→ **WORK REQUEST**
Your answer should consist of each line from the data below that contains "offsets".

→ **GIVEN DATA**
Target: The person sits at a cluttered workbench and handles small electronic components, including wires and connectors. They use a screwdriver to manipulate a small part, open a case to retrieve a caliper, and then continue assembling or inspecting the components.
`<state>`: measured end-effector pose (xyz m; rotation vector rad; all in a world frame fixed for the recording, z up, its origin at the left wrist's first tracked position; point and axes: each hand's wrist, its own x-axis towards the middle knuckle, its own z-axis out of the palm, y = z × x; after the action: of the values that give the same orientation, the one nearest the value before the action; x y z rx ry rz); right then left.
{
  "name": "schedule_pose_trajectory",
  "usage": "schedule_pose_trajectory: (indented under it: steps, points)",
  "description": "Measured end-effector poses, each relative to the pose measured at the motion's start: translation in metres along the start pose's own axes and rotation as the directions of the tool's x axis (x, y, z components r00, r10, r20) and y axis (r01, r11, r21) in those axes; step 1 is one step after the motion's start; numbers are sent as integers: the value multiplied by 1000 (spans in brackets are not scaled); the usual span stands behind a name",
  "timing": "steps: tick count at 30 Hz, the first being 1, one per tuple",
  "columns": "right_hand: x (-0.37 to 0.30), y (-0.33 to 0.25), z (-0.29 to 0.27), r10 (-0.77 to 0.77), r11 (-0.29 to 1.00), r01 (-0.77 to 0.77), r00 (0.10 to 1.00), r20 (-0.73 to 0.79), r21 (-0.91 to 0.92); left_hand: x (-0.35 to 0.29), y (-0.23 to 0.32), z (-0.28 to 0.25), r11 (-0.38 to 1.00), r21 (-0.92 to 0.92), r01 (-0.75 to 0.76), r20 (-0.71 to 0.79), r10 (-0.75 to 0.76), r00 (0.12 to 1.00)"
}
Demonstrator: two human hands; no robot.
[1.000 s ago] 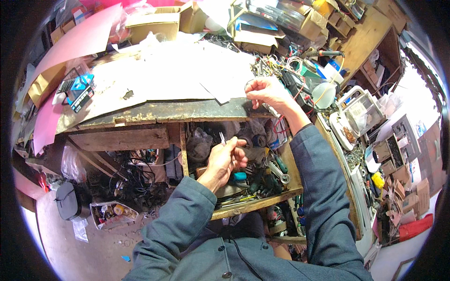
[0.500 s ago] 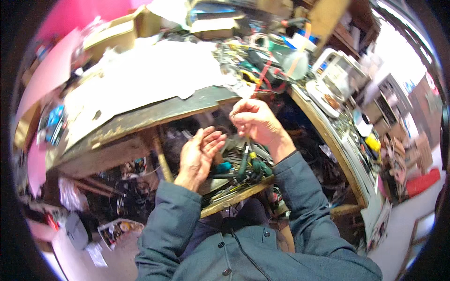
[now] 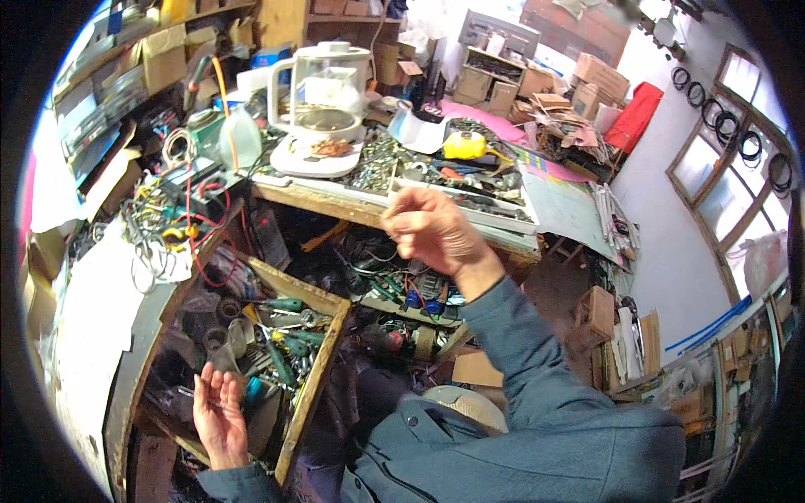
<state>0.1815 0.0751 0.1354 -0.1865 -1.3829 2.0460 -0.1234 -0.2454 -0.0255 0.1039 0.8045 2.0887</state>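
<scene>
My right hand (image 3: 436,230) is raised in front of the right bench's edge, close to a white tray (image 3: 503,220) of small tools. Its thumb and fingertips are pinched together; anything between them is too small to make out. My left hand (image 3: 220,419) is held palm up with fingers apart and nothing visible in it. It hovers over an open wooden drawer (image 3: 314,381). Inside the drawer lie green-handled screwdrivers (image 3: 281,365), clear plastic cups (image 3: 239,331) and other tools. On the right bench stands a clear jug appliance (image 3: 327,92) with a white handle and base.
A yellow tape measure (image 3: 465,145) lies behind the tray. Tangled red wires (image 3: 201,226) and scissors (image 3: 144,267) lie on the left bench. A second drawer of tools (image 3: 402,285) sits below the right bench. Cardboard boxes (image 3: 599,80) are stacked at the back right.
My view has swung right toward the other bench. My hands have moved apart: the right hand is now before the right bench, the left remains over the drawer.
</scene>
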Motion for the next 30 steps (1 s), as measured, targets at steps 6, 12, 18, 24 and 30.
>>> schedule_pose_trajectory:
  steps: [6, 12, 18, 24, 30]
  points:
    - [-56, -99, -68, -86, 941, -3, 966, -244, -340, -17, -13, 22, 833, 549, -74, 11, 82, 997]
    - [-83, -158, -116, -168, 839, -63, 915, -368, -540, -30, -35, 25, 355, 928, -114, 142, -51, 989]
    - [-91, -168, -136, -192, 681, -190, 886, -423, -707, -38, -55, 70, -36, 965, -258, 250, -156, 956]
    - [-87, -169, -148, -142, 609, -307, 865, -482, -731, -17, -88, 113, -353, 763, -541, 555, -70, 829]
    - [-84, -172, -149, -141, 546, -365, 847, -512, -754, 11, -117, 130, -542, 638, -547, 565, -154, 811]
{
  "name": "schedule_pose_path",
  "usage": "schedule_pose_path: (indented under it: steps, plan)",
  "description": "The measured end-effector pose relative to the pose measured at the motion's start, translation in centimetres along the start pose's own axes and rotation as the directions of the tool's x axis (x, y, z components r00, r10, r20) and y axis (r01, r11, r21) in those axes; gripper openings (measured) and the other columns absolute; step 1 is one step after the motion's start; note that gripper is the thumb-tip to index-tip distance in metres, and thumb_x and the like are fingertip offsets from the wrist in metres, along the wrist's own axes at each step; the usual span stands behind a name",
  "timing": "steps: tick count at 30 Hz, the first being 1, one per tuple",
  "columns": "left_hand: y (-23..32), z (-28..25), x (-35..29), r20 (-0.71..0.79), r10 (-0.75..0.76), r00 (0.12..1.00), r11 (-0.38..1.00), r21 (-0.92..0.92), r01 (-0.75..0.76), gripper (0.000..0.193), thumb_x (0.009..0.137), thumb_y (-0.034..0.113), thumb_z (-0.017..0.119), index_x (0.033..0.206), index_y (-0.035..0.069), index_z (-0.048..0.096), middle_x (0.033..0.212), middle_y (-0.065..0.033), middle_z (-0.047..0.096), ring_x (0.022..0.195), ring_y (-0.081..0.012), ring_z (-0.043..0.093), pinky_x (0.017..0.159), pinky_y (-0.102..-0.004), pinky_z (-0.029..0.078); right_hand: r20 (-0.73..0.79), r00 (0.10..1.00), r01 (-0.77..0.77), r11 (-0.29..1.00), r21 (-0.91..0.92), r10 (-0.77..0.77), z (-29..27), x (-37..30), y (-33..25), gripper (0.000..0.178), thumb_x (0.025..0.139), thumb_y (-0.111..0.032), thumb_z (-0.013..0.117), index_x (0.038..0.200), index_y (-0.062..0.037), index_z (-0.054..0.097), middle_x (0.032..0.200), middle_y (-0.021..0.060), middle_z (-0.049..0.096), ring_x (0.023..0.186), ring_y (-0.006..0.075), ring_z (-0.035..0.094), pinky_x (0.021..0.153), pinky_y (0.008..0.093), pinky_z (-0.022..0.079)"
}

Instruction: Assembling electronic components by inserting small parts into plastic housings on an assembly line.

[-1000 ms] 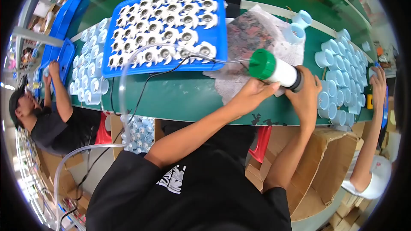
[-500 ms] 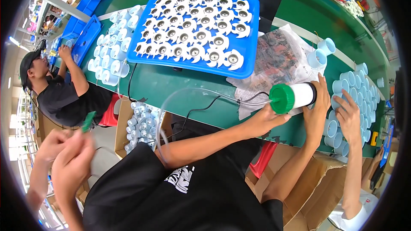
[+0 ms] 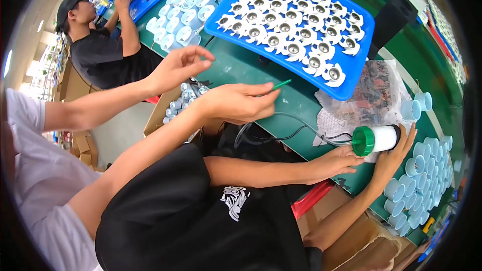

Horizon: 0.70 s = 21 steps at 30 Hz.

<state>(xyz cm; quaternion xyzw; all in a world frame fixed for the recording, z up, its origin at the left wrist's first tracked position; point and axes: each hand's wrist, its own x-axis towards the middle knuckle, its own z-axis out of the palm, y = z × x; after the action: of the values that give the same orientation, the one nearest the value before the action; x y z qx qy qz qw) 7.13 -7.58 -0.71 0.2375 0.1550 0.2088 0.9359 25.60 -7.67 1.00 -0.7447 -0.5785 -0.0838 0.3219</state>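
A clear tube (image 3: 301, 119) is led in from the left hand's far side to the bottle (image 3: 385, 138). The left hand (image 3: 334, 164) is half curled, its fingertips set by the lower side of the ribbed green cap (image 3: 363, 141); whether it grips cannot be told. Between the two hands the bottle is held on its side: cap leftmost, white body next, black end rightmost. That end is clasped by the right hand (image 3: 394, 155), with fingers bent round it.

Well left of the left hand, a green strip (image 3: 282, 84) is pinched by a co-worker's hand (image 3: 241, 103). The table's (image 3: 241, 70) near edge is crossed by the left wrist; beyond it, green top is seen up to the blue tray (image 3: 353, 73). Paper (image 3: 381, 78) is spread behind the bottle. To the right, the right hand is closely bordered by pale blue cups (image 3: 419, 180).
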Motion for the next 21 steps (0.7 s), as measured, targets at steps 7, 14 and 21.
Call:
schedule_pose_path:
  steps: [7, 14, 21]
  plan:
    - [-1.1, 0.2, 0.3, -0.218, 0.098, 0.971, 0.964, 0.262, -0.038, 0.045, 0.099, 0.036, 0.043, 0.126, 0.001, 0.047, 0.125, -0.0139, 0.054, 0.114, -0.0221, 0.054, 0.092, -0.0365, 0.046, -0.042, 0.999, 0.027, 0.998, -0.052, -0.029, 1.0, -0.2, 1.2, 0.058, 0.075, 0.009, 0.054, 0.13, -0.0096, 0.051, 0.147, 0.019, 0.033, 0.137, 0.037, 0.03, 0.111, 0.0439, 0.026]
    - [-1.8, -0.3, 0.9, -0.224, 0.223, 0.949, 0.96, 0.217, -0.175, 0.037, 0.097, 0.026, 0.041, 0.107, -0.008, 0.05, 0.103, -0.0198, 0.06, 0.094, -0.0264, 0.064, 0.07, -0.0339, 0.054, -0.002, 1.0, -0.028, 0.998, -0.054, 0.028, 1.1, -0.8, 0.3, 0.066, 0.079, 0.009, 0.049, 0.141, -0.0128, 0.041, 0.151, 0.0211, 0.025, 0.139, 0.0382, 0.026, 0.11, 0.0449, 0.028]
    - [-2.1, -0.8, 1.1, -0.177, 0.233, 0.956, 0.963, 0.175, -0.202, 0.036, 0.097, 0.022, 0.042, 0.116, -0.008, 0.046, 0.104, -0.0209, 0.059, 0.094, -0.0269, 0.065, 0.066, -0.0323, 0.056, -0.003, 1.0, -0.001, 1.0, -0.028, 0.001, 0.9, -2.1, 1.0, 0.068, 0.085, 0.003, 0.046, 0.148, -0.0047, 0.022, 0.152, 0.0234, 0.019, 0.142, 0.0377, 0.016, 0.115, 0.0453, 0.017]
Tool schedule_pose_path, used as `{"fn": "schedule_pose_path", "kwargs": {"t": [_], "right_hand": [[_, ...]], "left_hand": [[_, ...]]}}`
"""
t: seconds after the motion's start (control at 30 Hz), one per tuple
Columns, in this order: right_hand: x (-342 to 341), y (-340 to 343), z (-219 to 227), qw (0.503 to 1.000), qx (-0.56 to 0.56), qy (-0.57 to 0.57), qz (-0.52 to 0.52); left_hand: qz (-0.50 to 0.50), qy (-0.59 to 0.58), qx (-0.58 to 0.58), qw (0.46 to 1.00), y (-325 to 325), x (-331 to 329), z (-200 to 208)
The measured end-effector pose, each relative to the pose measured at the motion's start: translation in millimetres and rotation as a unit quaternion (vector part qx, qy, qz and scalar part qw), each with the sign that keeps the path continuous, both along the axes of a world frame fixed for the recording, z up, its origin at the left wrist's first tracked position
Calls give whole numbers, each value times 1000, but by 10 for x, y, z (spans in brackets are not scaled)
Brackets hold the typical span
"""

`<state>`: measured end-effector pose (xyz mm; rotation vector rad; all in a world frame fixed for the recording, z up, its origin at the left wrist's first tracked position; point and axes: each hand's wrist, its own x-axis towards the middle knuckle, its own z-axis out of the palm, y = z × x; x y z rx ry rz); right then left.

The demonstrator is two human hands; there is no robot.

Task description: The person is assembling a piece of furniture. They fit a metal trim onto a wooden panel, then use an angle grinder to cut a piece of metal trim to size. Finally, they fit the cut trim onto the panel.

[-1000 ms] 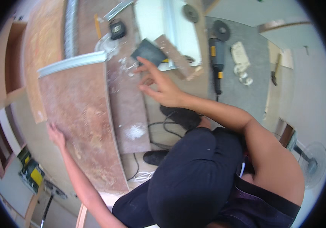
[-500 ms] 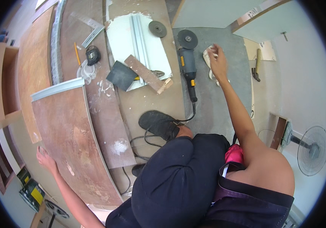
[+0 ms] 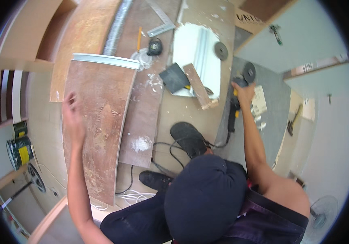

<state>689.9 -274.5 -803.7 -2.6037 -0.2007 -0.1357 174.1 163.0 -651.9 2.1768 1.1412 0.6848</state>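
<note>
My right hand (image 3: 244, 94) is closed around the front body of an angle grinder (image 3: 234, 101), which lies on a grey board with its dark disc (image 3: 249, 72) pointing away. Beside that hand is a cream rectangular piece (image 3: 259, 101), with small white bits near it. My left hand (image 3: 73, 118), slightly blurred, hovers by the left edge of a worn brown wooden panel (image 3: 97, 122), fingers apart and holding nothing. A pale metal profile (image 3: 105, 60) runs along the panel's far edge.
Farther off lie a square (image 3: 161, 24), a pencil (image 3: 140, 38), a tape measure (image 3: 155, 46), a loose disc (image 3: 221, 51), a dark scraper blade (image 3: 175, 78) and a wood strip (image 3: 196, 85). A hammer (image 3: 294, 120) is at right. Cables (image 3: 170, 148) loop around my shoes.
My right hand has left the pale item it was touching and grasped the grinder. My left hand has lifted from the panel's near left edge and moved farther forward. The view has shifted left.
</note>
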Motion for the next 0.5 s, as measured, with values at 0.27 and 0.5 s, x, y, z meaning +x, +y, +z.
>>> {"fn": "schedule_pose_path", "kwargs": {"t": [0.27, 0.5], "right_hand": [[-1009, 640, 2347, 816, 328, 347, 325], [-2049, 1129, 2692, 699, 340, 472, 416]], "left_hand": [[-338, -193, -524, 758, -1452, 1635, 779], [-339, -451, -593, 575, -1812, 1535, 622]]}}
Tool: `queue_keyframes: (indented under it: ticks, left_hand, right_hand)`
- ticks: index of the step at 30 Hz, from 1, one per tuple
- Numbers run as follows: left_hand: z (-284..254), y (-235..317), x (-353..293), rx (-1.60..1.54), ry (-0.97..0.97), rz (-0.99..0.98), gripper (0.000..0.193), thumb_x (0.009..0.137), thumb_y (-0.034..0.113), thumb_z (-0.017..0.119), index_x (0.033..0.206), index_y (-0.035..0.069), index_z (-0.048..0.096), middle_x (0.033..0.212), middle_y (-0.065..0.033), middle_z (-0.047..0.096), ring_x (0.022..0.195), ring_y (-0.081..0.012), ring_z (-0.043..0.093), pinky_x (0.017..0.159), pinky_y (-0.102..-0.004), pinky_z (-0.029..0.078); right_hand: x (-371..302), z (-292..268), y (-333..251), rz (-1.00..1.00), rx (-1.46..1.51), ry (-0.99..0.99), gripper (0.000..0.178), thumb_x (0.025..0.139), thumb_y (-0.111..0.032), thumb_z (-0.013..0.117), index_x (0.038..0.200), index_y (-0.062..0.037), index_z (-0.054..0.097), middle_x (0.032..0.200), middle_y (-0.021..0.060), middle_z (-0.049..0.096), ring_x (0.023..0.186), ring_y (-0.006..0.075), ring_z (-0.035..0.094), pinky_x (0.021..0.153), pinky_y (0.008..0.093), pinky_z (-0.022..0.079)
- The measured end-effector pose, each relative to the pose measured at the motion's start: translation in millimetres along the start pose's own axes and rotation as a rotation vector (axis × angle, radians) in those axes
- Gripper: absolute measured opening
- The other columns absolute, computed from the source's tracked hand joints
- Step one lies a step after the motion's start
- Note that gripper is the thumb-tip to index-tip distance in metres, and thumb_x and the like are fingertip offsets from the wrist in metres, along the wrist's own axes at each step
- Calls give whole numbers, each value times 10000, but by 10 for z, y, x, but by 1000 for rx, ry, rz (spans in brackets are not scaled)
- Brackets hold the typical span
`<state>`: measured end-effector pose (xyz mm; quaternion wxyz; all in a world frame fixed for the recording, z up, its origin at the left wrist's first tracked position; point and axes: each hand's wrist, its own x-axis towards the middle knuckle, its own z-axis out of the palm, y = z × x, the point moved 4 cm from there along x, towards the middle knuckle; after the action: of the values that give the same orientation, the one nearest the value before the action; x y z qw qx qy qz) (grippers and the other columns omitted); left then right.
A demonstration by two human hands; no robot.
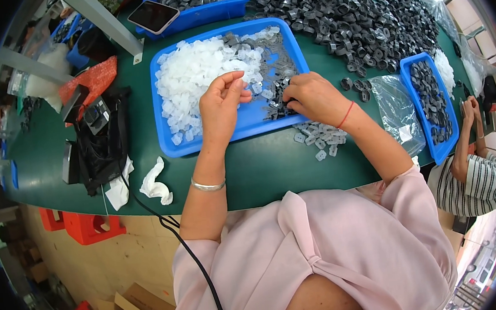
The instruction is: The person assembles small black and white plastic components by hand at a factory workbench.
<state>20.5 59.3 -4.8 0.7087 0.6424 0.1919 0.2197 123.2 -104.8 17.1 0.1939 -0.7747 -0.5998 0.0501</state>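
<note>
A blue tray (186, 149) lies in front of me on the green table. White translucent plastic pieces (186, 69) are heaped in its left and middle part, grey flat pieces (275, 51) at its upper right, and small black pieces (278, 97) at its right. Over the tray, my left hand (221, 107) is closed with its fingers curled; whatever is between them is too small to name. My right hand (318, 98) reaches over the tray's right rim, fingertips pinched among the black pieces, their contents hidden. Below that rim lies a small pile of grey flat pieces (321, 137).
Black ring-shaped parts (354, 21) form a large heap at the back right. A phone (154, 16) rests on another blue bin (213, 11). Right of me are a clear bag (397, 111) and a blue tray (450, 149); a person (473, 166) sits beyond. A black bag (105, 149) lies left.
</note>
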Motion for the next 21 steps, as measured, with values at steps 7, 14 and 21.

→ **ANSWER BELOW**
  "description": "The measured end-effector pose relative to the pose measured at the motion's start, translation in centimetres along the start pose's own axes and rotation as the directions of the tool's x axis (x, y, z components r00, r10, r20) and y axis (r01, r11, r21) in those axes; gripper openings (measured) and the other columns absolute; step 1 is one step after the motion's start; note that gripper is the thumb-tip to index-tip distance in metres, and thumb_x and the like are fingertip offsets from the wrist in metres, along the wrist's own axes at each step; the usual span stands behind a name",
- Note that gripper is the thumb-tip to index-tip distance in metres, and thumb_x and the like are fingertip offsets from the wrist in metres, along the wrist's own axes at each step

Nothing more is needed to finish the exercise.